The government's latest initiatives targeting non-compliance with superannuation guarantee obligations give businesses plenty to think about. With Single Touch Payroll (STP) on the way for small businesses and a proposed 12-month "amnesty" for disclosing underpayment of contributions, all employers should take time to review their arrangements – both historical and prospective.
The government is getting tough on employers who fail to make compulsory superannuation guarantee (SG) contributions. A host of measures are being implemented, ranging from improved reporting systems through to proposed employer penalties of up to 12 months' imprisonment.
On 1 July 2018, Single Touch Payroll (STP) reporting became mandatory for employers with 20 or more employees. STP is a real-time electronic reporting system that requires employers to submit payroll information such as salaries, wages, allowances, PAYG withholding and superannuation contributions to the ATO directly through their payroll software (or third-party service provider) at the time they pay their employees.
Importantly for small businesses, the government wants to extend STP reporting to all employers from 1 July 2019. It says that mandatory STP reporting for all businesses, regardless of their size, will improve the ATO's ability to monitor compliance and take action when required.
Although the legislation to implement this measure is still before Parliament, we should assume the changes will proceed and plan early. Businesses should ask their current payroll solution provider what software updates (or new products) are required in order to become STP-compliant.
Small businesses without any current payroll software should not panic. The ATO says that over 30 software providers propose to release a low-cost STP solution (costing less than $10 per month) from early 2019, which may include simple solutions such as mobile apps or portals.
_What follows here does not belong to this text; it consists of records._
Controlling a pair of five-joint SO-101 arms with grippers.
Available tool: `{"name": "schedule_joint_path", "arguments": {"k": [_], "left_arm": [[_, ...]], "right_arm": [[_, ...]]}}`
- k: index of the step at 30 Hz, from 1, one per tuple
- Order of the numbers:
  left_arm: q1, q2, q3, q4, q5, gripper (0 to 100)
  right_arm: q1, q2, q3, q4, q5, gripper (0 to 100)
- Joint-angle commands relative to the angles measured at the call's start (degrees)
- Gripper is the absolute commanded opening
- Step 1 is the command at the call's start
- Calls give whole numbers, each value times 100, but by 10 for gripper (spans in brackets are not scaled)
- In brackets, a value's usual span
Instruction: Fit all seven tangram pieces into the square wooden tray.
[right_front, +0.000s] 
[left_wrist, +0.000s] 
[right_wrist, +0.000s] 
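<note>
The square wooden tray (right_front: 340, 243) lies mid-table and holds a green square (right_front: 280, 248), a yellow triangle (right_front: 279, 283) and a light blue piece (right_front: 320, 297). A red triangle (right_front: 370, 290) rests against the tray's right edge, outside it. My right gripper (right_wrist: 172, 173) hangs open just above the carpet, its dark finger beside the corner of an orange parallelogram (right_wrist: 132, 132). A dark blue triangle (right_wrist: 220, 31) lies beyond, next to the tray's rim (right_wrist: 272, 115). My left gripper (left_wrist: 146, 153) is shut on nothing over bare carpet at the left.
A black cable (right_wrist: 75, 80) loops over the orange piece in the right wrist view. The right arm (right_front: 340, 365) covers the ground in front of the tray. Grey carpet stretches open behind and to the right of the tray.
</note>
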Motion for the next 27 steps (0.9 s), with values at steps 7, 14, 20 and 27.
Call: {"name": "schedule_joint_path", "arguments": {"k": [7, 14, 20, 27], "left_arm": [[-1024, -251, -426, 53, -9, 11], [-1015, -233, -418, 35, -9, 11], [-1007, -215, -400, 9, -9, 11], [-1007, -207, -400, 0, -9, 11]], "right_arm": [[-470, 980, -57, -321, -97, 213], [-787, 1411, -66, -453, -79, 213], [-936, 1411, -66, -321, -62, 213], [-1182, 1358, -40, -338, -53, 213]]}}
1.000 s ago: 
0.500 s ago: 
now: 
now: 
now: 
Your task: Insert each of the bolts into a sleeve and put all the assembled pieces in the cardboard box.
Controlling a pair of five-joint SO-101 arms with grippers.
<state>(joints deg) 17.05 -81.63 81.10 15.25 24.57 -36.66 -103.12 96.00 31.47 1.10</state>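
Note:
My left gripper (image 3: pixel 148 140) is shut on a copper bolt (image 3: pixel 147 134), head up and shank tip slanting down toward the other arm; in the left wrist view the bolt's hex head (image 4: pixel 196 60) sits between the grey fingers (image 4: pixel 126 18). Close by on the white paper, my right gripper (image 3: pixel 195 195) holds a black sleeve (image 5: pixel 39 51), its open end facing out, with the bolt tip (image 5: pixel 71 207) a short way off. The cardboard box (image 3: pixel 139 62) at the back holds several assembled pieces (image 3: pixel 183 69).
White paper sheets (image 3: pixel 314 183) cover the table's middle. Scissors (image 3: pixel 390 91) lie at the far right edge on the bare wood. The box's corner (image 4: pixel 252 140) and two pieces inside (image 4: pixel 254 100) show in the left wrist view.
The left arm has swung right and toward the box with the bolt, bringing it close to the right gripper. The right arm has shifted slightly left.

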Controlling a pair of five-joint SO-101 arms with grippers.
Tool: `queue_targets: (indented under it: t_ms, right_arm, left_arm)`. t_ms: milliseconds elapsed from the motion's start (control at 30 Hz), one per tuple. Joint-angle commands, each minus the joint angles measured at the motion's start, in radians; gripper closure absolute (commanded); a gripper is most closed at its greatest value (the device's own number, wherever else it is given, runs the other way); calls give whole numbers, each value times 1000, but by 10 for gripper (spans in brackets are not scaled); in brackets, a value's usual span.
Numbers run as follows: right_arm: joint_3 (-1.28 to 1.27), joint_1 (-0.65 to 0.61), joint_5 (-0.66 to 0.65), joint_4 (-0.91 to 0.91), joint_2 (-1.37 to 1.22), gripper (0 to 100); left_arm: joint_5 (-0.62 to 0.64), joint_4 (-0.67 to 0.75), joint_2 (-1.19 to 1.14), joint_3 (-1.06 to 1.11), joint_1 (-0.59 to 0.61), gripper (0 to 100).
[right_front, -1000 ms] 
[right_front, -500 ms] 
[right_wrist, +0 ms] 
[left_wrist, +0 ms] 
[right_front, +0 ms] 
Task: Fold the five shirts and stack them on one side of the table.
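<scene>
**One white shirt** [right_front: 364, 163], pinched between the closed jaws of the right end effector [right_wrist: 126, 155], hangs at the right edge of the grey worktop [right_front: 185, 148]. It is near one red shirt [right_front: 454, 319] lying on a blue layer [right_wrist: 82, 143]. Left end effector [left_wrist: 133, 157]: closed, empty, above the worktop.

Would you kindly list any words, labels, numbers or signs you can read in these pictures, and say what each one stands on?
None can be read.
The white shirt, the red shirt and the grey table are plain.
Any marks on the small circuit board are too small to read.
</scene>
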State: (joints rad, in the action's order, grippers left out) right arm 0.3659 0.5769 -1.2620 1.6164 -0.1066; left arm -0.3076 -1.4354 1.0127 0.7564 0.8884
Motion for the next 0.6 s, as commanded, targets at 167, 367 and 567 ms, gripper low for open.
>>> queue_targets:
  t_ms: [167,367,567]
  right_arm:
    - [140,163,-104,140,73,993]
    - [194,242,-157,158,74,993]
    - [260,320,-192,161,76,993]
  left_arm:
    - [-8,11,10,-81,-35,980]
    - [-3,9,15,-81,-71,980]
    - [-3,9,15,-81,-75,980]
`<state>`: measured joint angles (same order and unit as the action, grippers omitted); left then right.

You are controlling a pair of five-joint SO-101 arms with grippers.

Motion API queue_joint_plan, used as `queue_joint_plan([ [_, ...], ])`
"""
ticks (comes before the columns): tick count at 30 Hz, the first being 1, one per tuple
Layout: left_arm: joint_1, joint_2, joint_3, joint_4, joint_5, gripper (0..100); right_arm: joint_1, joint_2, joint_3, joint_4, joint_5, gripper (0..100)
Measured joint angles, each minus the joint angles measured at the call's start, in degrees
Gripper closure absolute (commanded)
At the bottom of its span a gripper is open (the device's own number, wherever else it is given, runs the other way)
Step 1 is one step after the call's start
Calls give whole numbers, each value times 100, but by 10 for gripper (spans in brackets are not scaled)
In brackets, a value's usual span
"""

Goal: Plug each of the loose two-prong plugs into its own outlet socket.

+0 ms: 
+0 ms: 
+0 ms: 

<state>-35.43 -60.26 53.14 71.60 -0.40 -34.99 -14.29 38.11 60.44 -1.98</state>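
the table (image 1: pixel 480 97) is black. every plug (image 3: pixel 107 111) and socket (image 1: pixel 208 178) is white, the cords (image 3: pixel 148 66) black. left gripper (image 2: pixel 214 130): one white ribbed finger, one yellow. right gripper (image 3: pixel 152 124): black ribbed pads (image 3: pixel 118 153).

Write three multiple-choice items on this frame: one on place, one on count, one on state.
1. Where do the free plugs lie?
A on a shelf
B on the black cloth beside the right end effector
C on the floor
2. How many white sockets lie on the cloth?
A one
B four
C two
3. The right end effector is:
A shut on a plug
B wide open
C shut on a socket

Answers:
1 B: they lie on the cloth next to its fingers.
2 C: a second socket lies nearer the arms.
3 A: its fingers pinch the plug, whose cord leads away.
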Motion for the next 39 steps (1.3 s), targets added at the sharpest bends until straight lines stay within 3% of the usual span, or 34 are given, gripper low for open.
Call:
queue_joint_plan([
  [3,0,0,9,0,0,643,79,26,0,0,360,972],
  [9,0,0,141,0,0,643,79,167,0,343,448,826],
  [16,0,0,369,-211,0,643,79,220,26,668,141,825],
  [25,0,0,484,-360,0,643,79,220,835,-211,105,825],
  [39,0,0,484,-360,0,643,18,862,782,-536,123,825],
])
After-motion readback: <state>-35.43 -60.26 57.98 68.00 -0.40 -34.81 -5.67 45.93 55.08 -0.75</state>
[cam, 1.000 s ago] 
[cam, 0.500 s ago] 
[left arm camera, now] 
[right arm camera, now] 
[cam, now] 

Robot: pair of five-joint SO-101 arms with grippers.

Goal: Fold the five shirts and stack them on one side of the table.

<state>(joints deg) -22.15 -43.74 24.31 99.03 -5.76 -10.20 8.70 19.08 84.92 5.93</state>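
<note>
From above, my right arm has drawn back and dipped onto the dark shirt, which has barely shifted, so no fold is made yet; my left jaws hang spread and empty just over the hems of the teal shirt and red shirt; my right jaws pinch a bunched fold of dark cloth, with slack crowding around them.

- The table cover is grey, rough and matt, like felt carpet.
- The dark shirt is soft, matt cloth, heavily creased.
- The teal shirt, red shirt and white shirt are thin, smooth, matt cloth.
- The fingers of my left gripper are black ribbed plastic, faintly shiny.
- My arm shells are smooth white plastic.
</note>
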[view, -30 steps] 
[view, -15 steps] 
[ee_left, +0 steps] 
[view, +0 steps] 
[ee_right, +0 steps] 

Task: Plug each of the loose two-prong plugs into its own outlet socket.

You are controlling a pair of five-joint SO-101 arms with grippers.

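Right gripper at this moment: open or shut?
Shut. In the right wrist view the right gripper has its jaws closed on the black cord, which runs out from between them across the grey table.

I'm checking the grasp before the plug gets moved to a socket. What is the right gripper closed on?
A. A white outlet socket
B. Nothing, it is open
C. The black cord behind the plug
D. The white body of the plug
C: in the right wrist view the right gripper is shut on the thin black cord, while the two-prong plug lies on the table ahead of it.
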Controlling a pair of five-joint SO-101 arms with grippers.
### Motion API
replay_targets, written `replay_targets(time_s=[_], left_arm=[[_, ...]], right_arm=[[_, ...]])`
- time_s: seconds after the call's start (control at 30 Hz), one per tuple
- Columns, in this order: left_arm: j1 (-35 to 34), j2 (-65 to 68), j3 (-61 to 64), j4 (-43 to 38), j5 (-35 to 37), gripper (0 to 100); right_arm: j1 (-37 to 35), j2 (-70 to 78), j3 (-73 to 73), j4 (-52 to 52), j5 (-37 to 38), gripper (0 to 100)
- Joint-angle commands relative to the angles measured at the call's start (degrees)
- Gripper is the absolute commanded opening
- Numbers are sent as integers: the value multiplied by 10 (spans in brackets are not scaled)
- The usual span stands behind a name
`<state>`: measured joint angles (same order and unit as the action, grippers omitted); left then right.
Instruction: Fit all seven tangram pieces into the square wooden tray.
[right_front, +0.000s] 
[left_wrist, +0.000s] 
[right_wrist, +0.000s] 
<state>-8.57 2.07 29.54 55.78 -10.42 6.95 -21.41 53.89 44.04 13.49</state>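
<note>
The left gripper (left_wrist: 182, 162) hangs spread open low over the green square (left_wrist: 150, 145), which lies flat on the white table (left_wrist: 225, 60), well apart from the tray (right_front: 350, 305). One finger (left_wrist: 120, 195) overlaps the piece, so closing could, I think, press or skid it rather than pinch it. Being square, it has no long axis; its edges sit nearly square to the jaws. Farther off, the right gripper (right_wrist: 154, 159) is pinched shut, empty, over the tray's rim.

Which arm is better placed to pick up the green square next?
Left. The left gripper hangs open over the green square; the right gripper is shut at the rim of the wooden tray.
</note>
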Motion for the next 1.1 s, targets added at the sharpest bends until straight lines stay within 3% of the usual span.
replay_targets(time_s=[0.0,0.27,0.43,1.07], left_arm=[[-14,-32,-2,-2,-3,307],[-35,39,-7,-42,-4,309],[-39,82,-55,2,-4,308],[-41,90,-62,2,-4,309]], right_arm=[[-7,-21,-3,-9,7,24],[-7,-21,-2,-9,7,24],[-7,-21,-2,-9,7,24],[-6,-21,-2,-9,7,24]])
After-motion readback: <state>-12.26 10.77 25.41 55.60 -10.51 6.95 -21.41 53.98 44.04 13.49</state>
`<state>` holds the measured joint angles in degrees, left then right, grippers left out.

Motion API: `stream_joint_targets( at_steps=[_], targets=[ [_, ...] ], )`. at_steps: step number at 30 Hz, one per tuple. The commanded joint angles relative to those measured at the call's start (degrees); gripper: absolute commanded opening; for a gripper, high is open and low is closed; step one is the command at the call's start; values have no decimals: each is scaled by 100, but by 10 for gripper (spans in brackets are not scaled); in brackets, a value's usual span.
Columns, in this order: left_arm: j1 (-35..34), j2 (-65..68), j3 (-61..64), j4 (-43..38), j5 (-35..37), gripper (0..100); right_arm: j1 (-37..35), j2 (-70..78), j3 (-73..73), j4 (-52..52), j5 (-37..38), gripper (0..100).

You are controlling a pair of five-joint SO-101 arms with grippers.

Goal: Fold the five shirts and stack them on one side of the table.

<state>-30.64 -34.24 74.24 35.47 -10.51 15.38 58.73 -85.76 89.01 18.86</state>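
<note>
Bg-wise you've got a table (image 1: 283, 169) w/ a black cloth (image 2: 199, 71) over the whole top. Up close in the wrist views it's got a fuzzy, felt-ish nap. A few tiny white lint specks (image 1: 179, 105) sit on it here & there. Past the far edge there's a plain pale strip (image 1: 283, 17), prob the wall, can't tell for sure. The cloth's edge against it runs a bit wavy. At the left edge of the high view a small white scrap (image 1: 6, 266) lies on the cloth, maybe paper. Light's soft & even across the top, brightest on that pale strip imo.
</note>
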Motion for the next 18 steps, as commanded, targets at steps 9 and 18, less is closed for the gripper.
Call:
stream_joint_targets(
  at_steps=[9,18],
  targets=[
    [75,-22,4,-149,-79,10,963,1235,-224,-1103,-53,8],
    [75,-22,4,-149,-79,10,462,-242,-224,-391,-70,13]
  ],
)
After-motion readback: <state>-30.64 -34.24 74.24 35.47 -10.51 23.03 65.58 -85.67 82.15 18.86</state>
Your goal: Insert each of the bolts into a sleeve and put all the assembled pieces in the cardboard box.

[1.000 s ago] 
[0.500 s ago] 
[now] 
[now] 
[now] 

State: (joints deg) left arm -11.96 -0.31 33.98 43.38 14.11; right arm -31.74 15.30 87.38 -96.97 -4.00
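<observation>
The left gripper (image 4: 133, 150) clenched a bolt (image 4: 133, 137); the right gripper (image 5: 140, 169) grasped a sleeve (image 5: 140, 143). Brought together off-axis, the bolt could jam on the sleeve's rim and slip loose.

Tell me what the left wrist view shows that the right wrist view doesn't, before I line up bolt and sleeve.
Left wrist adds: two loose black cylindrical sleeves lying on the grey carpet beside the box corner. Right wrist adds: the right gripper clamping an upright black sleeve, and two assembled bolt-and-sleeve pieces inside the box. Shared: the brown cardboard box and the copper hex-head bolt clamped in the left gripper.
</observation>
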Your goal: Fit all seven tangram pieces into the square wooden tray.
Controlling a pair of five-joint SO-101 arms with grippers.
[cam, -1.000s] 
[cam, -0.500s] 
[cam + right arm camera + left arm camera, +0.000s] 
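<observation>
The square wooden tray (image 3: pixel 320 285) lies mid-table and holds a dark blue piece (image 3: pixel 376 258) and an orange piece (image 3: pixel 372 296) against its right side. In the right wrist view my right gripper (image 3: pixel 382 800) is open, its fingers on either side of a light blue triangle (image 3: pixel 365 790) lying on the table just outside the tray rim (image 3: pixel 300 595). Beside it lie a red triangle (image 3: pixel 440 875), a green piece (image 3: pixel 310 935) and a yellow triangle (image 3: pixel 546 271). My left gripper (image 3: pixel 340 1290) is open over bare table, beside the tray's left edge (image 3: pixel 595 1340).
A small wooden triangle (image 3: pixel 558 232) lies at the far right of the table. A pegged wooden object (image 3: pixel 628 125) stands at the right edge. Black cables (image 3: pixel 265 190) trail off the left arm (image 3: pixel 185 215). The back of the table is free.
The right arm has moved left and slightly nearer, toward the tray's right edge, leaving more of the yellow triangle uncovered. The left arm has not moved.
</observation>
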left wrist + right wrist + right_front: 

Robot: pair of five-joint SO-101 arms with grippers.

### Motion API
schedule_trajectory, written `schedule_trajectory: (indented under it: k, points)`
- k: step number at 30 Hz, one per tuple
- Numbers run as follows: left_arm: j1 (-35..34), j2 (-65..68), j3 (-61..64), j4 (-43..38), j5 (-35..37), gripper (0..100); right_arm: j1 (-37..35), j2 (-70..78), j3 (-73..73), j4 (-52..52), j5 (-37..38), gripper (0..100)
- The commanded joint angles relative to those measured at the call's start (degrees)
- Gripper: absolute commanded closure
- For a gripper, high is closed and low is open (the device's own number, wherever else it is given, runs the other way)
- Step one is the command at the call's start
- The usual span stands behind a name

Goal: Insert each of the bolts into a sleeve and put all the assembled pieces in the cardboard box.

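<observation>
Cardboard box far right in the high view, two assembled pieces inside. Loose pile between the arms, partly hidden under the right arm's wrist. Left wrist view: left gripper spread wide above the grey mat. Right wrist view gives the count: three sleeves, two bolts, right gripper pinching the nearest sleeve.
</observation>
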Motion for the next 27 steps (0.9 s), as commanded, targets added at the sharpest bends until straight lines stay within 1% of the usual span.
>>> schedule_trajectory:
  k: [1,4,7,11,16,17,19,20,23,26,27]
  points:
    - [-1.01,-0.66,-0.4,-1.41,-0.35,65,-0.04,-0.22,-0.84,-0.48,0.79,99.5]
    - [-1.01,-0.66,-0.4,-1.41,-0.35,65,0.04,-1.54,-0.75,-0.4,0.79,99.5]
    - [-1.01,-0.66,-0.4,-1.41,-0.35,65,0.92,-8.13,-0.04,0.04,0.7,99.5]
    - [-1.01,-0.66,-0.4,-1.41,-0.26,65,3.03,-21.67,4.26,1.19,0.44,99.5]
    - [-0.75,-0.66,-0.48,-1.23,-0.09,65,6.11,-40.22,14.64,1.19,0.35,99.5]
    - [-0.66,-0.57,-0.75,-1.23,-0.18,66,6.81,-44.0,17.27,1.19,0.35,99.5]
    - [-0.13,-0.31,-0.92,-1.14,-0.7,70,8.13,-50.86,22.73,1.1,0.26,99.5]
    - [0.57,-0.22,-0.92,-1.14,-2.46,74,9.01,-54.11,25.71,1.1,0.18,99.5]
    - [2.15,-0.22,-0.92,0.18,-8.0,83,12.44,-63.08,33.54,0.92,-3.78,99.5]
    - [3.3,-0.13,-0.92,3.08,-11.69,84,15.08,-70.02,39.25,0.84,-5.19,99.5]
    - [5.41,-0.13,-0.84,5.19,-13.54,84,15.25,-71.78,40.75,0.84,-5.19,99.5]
The government is proposing a 12-month "amnesty" to allow employers to voluntarily disclose and correct any historical underpayments of SG contributions for any period up to 31 March 2018 without incurring penalties or the usual administration fee ($20 per employee per quarter). This is provided the ATO has not already commenced (or given notice of) a compliance audit of that employer. Additionally, employers will be entitled to claim deductions for the catch-up payments they make under the amnesty. (Under the usual rules, such payments are not deductible.) Employers will, however, still need to pay the usual interest charges.
While these are welcome incentives for employers to make a disclosure, there is one problem: legislation to enable the amnesty is still before Parliament, with the amnesty slated to apply from 24 May 2018 to 23 May 2019. There is no guarantee the legislation will pass, so what does this mean for employers wishing to take advantage of the amnesty?
If an employer discloses now and the amnesty legislation is not passed, the ATO will be required to administer the usual laws. This means catch-up payments will be non-deductible and penalties and administration fees will apply. However, the ATO may view the employer's prompt disclosure favourably when deciding whether to use its discretion to reduce the penalties.
On the other hand, taking a "wait and see" approach carries considerable risks. The ATO says "employers who do not disclose their SG shortfalls during the amnesty period may face harsher penalties if they are audited in the future". There is also a risk the ATO could commence an audit while the employer waits, particularly if an employee contacts the ATO about outstanding SG contributions owed to them. This would disqualify the employer from the amnesty (if it became law).